De Begijnendijk: een eigen-aardig monument
Dat onze gemeente buitengewoon boeiend is wist U ongetwijfeld al lang, maar dat ze ook een heel bijzondere naam heeft is misschien minder goed gekend. Toch is dat zo, want sinds Thorembais-les-Beguines in 1977 gefusioneerd werd met Perwez is Begijnendijk mogelijk de enige gemeente ter wereld die naar de Begijnen werd genoemd.
Niet dat er ooit een begijnhof heeft gestaan in onze gemeente, anders bezaten we een stukje Unesco-werelderfgoed. Maar hier lag wel een groot domein van het Aarschotse Begijnhof. Dat domein, waarop in de loop der eeuwen verschillende pachthoeven werden opgericht, kwam in hun bezit ergens tussen 1250 en 1368. Het was gelegen tussen de Mechelbaan, de Dorpstraat, Puttenstraat, Saffraanberg en Veldstraat. Het zuidelijk deel werd sinds de jaren ’50 van de vorige eeuw verkaveld, terwijl het noordelijk deel nog grotendeels bebost is. In de volksmond spreken we van “de Commissiebossen”. Het bekende Bieheidebos is hier een deel van.

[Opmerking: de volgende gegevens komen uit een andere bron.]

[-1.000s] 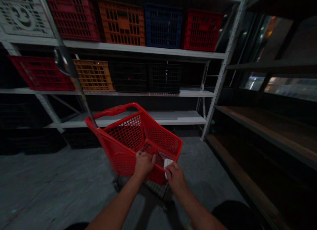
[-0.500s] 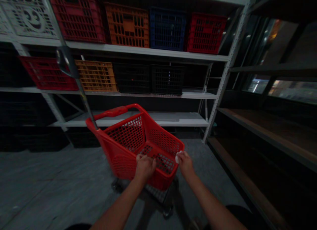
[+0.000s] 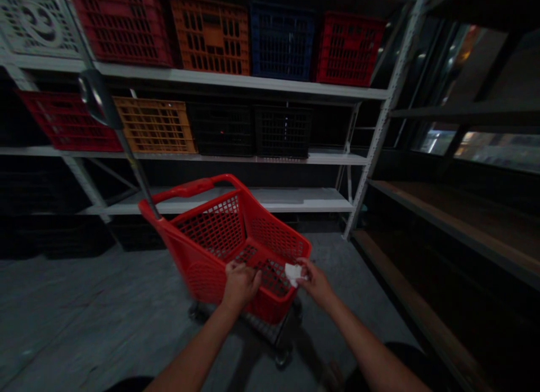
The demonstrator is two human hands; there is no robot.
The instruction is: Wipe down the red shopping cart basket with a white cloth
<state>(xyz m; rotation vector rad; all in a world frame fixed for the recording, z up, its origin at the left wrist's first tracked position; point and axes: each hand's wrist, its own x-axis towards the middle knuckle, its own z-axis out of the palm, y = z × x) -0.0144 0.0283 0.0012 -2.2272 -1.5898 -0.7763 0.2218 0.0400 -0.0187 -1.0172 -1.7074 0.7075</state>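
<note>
A red plastic shopping cart (image 3: 196,276) stands on the floor in front of me, its handle at the far left. My left hand (image 3: 242,284) is closed over the near rim of its basket. My right hand (image 3: 314,282) pinches a crumpled white cloth or tissue (image 3: 294,273) at the basket's near right corner; I cannot tell which it is. The white piece hangs over the inside of the rim. A metal pole (image 3: 137,170) with a grey grip (image 3: 99,98) rises from the cart's left corner. Nothing shows lying inside the basket.
White metal shelving (image 3: 270,158) behind the cart bears red, orange, blue, black and white plastic crates, such as a blue crate (image 3: 282,41). Dark shelves (image 3: 455,229) with brownish boards run along the right. Grey concrete floor (image 3: 97,319) surrounds the cart.
My right hand has moved slightly left over the basket corner, and more of the white piece shows. My left hand keeps its hold on the rim. The whole view has shifted a little.
</note>
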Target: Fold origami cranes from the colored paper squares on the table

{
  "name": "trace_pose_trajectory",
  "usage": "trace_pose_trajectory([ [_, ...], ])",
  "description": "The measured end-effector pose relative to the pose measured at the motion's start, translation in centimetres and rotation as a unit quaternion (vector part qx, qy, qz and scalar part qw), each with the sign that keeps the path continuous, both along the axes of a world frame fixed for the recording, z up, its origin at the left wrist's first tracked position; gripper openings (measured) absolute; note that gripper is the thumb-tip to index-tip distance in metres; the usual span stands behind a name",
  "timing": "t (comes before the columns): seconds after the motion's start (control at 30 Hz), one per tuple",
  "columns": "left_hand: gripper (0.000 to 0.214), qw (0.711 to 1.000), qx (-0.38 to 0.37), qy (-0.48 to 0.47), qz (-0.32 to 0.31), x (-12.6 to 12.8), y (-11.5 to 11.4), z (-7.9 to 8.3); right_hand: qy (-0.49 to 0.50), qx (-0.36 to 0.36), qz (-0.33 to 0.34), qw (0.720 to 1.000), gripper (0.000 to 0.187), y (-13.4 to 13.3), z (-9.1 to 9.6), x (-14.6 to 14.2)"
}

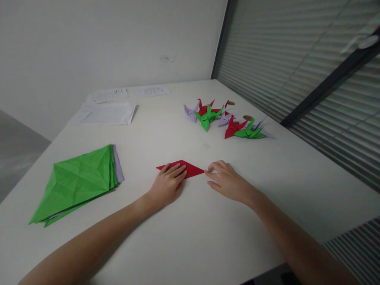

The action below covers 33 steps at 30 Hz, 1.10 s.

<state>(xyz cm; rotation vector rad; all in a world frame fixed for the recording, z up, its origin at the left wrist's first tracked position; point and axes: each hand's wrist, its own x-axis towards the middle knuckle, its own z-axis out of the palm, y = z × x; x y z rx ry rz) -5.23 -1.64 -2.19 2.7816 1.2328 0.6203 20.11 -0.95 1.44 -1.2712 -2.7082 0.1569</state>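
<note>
A folded red paper [191, 168] lies flat on the white table [190, 237], shaped like a narrow diamond. My left hand [168, 183] rests flat on its left part, fingers stretched out over the paper. My right hand [227, 180] sits at the paper's right tip, with the fingertips touching the point and the fingers loosely curled on the table.
A stack of creased green sheets [77, 180] with a lilac one beneath lies at the left. Several folded paper cranes [225, 118] in red, green and lilac sit at the back right. Printed papers [107, 113] lie at the far edge. Window blinds [311, 71] run along the right.
</note>
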Motion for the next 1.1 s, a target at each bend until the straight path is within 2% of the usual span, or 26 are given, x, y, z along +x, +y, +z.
trace_pose_trajectory([
  [0.1, 0.031, 1.000, 0.000, 0.002, 0.002, 0.0, 0.0, 0.0, -0.006, 0.016, -0.032, 0.999, 0.011, 0.3, 0.0, 0.1],
  [0.23, 0.031, 1.000, 0.003, -0.007, -0.003, 0.0, 0.1, -0.1, 0.041, 0.053, -0.056, 0.996, 0.015, 0.9, -0.5, 0.1],
  [0.37, 0.029, 0.999, 0.005, -0.033, -0.028, 0.0, 0.3, -0.1, 0.088, 0.034, -0.005, 0.995, 0.031, 1.0, -1.3, -0.3],
  [0.5, 0.034, 0.998, -0.004, -0.031, -0.055, -0.2, 0.4, 0.2, 0.081, 0.019, 0.058, 0.995, 0.021, 1.1, -1.9, -0.6],
  [0.6, 0.037, 0.997, -0.011, -0.008, -0.072, -0.5, 0.6, 0.7, 0.077, 0.031, 0.054, 0.995, 0.018, 1.3, -2.2, -0.5],
  [0.73, 0.044, 0.997, -0.014, 0.004, -0.080, -1.0, 1.1, 1.0, 0.111, 0.012, 0.031, 0.993, 0.021, 1.6, -2.0, -0.4],
  [0.83, 0.039, 0.996, 0.000, 0.007, -0.090, -1.2, 1.4, 0.9, 0.142, -0.005, 0.024, 0.990, 0.022, 1.5, -1.7, -0.4],
  [0.9, 0.033, 0.994, 0.017, 0.009, -0.106, -1.1, 1.4, 0.7, 0.151, -0.015, 0.033, 0.988, 0.017, 1.3, -1.4, -0.5],
  [1.0, 0.030, 0.991, 0.044, 0.009, -0.124, -1.0, 1.3, 0.6, 0.151, -0.019, 0.061, 0.987, 0.030, 0.9, -1.3, -0.8],
  [1.1, 0.030, 0.989, 0.062, 0.008, -0.135, -0.7, 1.0, 0.7, 0.139, -0.003, 0.077, 0.987, 0.021, 0.9, -1.7, -0.9],
])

De gemeentenaam Begijnendijk
Keren we even terug naar onze gemeentenaam. Zoals gekend werd Begijnendijk op 8 maart 1796 (nu dus 225 jaar geleden) voor het eerst als gemeente erkend. Maar de naam is in feite al veel ouder. De plaatsnaam Begijnendijk kan gemakkelijk verklaard worden: het was een dijk van de Begijnen of een dijk, gelegen aan het goed van de Begijnen. Met een dijk bedoelde men vroeger een weg die door of langs het water of een nat gebied liep. Door een gelukkig toeval weten we waar deze dijk precies gelegen was, meer nog: die dijk bestaat nu nog steeds…

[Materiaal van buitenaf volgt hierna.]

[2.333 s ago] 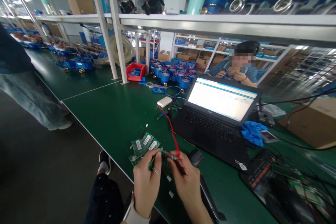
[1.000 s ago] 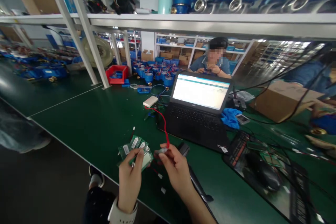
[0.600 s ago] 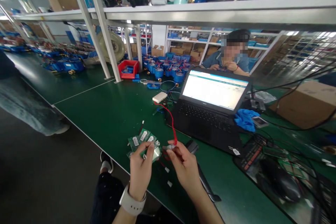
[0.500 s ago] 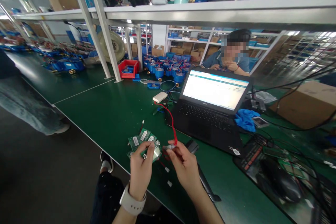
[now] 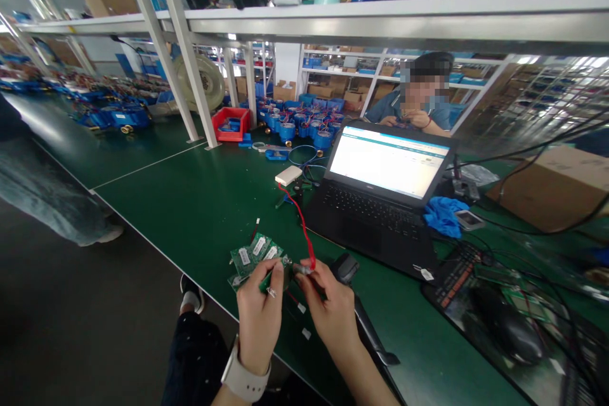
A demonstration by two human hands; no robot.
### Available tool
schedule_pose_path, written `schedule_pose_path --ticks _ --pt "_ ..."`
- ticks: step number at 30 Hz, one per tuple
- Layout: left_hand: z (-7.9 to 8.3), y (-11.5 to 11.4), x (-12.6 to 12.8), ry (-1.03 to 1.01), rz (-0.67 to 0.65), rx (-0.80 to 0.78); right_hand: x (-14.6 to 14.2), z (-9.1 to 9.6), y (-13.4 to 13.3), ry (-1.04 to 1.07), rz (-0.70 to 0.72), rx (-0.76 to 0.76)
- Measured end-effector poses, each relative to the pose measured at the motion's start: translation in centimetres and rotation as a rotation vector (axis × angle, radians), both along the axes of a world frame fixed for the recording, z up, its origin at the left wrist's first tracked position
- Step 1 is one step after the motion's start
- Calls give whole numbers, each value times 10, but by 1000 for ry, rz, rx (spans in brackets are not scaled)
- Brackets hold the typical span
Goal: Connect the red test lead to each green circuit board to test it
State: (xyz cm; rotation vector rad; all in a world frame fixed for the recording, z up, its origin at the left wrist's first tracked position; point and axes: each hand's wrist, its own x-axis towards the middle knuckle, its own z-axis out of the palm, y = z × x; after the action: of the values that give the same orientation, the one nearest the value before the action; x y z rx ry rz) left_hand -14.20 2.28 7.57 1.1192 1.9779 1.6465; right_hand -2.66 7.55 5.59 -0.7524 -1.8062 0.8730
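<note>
Near the front edge of the green bench, my left hand [image 5: 260,304] pinches a green circuit board [image 5: 276,277], now tilted so that little of its face shows. Just to the right, the thumb and fingers of my right hand [image 5: 328,298] close on a cable connector [image 5: 302,269] with a red cable [image 5: 306,228]. The connector's tip is close to the board; I cannot tell whether they touch. Several other circuit boards [image 5: 245,256] with white labels lie behind my left hand. The red cable runs back to a small white box [image 5: 288,176].
An open laptop [image 5: 371,203] stands behind my right hand. A black handheld device [image 5: 371,330] lies beside my right forearm. Farther right are a mouse [image 5: 507,323] and keyboard [image 5: 459,279]. A red bin [image 5: 231,125] and blue meter bodies [image 5: 304,124] sit behind; a person [image 5: 413,101] works opposite.
My left hand has turned the circuit board more edge-on. My right hand has shifted slightly down with the connector, and the red cable has swung a little left.
</note>
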Motion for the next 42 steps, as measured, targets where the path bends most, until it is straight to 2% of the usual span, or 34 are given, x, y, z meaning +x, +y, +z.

De eerste vermelding vinden we al in een oude rekening van de Leuvense St.-Geertruiabdij uit1574. Toen werd de naam Begijnendijk nog gebruikt om een weg aan te duiden die door het goed van de Aarschotse Begijnen liep. Na deze eerste vermelding komt de naam Begijnendijk steeds veelvuldiger voor in de archieven, om vanaf de zeventiende eeuw als gehuchtnaam gebruikt te worden en vanaf 8 maart 1796 als gemeentenaam.

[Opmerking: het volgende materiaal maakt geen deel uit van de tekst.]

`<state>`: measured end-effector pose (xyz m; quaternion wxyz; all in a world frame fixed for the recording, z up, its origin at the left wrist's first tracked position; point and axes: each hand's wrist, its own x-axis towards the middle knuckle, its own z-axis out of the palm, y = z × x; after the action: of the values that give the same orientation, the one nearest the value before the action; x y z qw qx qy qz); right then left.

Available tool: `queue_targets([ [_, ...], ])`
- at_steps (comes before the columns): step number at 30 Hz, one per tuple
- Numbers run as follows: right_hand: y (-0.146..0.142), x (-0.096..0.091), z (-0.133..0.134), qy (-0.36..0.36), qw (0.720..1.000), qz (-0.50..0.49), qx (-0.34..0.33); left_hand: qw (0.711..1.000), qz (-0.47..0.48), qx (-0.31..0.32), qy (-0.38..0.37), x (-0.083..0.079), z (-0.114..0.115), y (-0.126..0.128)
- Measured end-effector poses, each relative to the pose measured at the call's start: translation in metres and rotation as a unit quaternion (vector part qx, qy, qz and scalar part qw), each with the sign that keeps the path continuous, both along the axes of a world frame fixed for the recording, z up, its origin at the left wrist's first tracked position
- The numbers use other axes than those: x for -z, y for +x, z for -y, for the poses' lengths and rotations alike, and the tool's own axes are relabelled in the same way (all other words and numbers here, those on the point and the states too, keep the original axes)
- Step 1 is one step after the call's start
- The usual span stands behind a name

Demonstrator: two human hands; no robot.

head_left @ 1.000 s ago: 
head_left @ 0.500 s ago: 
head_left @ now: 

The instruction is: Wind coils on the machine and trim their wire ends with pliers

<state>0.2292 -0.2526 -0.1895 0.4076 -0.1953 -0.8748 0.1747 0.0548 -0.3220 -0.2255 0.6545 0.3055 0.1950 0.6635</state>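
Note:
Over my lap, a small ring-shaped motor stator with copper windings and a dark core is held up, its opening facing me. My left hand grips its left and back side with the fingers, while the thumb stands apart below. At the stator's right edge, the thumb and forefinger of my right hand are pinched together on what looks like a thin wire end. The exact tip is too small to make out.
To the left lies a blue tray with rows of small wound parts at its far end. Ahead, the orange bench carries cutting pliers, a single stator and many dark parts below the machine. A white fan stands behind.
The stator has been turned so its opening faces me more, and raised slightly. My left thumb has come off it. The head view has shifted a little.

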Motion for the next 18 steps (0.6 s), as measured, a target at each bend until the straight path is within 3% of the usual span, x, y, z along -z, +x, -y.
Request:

Met dank aan de Betekomse pastoor Goord Boest
In de late middeleeuwen bezat een zekere Wouter Vanden Stade een perceel grond, gelegen langs de Mechelbaan ter hoogte van de huidige kruising met de Liersesteenweg. Later verwierf de Betekomse pastoor Goord Boest deze eigendom, en die droeg dit stuk uiteindelijk over aan de Leuvense St- Geertruiabdij. Deze abdij bewerkte dat stuk land natuurlijk niet zelf, maar verhuurde het aan lokale boeren. De verpachting van dit stuk werd jaarlijks netjes in de abdijrekeningen opgenomen. Gelukkig voor ons wordt de ligging van het perceel in die rekeningen zo duidelijk beschreven, dat we dit nu nog steeds vrij goed kunnen localiseren. Belangrijk voor ons verhaal is dat dit stuk grond in de abdijrekeningen tot 1572 wordt gesitueerd boven het Beghijnengoet over den dijck. Vanaf 1574 schrijft men steevast dat het lag over den Beghijnendijck en dat is meteen de oudste vermelding van onze gemeentenaam. Dankzij de schenking van de Betekomse pastoor is deze oudste vermelding van de Begijnendijk bewaard gebleven, en weten we zelfs waar deze dijk precies lag..
Een aarden monument in de Commissiebossen
We weten dankzij verschillende beschrijvingen dat het stuk land van de Betekomse pastoor Goord Boest tegen de Mechelbaan lag, ter hoogte van de huidige kruising met de Liersesteenweg. De Begijnendijk moet hier dus juist onder gelegen hebben. Op die plek ligt nu nog altijd een dreef die de verbinding maakt met de De Bruynlaan (ter hoogte van de gemeenteschool). Vroeger stond ter hoogte van de school het pachthof van de Begijnen, en deze dreef was ook hun privébezit. Ze kruist de moerassige vallei van de Merenloop via een gemetseld bruggetje en wordt nu nog steeds massaal gebruikt door de recreanten die het Bieheidebos bezoeken.
Hoewel het maar een aarden weg is, vroeger in eigendom van de Aarschotse Begijnen en nu van het OCMW, mogen we deze Begijnendijk toch beschouwen als een stukje erfgoed waar we trots op mogen zijn. Hier liggen immers de roots van onze gemeentenaam. Of hoe een eigen aarden weg ook een eigenaardig monument kan zijn.